Bsure: $2.1 Million Raised To Expand Access-Management Platform And Support Global Growth

By Amit Chowdhry • Yesterday at 10:28 PM

Norwegian access-management startup Bsure has raised $2.1 million in new funding to accelerate product development and expand its team. The round was led by Scale Capital, alongside continued participation from the company’s existing U.S. investors.

Bsure was founded by Henrik Skalmerud and Øystein Riiser, two Norwegian entrepreneurs with deep experience in building secure, scalable enterprise software. Skalmerud brings a strong background in identity management and automation, while Riiser has spent much of his career developing cloud-based platforms designed to simplify complex IT environments. Together, they launched Bsure to address the growing challenge organizations face in tracking user access, eliminating inactive accounts, and improving security posture across increasingly fragmented systems.
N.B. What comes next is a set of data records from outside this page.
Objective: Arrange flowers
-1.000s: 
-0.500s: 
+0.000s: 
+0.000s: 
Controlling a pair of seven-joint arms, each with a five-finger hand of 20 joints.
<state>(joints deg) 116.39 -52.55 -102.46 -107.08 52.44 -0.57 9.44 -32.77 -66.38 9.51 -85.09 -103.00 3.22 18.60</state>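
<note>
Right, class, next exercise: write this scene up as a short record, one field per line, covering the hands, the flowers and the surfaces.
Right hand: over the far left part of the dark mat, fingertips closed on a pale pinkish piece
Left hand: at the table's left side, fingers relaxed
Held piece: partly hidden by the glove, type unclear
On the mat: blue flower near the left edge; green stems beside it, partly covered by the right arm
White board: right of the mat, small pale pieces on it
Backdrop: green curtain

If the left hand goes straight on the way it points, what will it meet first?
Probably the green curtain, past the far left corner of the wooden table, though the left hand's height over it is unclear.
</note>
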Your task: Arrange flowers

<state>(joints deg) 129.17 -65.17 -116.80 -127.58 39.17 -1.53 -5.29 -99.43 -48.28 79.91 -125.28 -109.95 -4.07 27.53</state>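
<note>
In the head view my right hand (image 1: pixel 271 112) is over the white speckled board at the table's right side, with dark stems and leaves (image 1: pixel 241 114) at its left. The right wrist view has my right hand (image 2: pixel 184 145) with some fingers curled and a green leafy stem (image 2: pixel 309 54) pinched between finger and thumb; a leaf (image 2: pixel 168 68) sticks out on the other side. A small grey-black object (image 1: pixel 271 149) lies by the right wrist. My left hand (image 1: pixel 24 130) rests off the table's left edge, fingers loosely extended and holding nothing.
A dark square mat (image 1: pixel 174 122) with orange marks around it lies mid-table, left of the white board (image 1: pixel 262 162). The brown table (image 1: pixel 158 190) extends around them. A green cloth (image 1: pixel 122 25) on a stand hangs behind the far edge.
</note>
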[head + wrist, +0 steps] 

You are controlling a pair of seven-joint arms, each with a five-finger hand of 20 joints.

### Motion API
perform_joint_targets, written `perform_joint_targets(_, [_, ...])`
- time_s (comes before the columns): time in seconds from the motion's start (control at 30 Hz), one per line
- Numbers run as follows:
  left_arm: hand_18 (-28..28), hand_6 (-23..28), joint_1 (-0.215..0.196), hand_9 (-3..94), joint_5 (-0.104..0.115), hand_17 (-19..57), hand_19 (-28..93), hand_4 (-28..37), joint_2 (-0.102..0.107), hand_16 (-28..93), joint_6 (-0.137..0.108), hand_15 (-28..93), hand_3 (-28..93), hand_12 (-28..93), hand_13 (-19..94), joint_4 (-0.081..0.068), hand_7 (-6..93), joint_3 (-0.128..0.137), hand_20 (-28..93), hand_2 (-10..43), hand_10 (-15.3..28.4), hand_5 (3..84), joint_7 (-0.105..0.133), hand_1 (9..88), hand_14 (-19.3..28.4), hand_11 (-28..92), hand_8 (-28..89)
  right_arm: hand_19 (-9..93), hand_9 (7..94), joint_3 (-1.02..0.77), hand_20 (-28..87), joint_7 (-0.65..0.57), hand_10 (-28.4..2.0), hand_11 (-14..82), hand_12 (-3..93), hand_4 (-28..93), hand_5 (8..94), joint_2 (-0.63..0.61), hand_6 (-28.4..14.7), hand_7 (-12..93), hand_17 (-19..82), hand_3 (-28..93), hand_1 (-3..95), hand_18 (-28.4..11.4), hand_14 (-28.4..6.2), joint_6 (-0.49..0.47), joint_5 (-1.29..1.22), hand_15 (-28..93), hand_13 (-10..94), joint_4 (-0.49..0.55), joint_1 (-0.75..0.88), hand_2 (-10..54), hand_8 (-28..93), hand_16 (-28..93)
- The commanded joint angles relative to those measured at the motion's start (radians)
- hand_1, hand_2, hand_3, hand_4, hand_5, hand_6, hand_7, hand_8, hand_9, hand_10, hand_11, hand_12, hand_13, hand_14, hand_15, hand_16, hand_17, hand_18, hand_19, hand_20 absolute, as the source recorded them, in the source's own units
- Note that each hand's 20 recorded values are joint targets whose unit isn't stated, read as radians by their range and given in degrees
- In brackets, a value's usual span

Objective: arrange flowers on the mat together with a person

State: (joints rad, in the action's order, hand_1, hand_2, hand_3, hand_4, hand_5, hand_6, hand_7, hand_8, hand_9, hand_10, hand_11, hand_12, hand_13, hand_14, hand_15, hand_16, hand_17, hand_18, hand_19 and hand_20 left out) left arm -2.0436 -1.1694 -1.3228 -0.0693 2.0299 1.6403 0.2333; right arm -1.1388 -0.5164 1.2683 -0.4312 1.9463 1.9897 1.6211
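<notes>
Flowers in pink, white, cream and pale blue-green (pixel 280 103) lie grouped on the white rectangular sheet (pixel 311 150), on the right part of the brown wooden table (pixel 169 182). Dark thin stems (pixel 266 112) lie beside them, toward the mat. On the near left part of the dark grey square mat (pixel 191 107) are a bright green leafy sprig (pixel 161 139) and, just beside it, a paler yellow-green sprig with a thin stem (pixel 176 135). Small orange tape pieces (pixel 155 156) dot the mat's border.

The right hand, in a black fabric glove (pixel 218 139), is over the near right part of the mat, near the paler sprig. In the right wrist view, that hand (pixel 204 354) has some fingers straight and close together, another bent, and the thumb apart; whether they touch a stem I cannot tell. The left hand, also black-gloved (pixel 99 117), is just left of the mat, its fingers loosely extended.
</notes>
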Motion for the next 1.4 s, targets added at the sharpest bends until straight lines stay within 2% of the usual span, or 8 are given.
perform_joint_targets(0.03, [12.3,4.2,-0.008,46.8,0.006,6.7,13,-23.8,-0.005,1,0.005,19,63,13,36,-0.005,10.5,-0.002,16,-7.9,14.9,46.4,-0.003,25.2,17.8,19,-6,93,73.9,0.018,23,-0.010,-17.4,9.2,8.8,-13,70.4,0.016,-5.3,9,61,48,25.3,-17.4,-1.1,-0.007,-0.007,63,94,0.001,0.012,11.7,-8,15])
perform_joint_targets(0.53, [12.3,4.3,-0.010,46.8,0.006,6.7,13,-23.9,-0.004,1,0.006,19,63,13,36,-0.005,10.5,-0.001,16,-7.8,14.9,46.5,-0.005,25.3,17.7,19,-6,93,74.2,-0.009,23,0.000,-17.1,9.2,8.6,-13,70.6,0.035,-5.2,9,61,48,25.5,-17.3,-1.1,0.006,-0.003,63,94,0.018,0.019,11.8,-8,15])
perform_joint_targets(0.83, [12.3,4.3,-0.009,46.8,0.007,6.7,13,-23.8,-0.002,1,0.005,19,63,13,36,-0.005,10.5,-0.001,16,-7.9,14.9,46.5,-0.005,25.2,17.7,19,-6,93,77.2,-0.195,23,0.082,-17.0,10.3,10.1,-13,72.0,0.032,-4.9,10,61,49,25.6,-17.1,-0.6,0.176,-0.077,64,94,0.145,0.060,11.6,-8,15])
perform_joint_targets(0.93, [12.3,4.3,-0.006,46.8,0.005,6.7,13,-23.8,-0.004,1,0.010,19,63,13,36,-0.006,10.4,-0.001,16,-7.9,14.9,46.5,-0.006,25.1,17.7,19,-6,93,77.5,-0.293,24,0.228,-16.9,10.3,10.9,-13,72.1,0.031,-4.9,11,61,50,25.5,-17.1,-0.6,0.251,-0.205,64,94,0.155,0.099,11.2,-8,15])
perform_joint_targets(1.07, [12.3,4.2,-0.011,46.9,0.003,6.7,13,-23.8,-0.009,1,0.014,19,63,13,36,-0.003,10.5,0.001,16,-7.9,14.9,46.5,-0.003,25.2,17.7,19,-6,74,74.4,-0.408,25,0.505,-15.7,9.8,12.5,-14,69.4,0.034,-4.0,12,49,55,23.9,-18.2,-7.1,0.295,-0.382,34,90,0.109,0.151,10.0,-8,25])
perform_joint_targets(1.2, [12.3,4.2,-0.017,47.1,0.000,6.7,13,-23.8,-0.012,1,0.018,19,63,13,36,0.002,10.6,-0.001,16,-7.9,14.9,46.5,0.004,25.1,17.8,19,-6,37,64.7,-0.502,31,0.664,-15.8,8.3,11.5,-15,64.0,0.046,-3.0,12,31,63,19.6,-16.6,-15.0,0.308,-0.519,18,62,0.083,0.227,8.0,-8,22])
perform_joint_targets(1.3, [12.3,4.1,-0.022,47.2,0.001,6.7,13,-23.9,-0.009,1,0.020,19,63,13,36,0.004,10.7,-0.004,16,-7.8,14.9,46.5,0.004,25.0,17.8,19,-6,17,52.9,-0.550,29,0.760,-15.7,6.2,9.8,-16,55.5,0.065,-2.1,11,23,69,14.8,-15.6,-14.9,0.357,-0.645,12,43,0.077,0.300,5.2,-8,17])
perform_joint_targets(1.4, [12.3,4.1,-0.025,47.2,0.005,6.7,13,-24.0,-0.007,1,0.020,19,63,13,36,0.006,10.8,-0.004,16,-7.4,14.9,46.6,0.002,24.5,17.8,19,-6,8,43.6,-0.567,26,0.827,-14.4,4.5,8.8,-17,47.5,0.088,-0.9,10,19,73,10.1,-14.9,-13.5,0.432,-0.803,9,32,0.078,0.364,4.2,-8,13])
Bsure addresses a widespread issue facing modern organizations: as users, devices, and applications multiply, companies increasingly lose visibility into who has access to what. This often results in inactive accounts lingering within corporate systems, forgotten software licenses, and quiet security risks that accumulate over time.

The company’s access-management platform provides real-time insights into user accounts and associated costs. According to Henrik Skalmerud, “We often see that up to 40 percent of user accounts associated with Microsoft systems are inactive.”
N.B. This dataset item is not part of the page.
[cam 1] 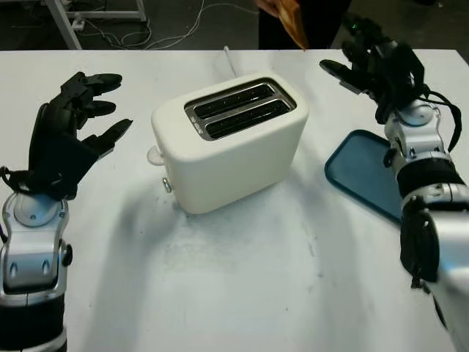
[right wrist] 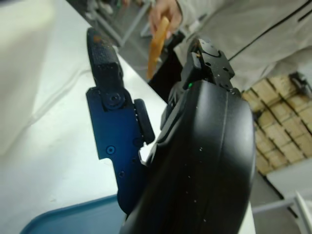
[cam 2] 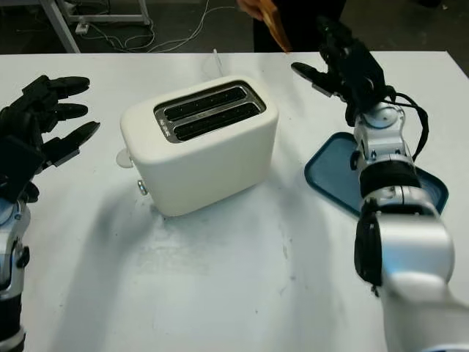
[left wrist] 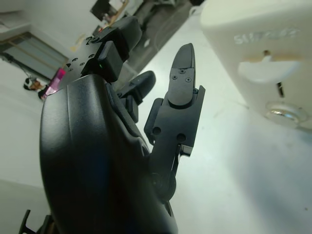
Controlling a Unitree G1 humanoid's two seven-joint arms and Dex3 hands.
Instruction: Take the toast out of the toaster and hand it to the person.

Bsure has surpassed 200 customers across nine countries, with adoption growing across both the private and public sectors. The company says this momentum reinforces the scale of the access-management problem and highlights the value its platform delivers in strengthening security and reducing unnecessary spending.

With the newly secured $2.1 million investment, Bsure plans to grow its team and further enhance its platform capabilities. The company says it is committed to helping more organizations identify and eliminate “digital ghosts” (inactive accounts that quietly increase risk and cost).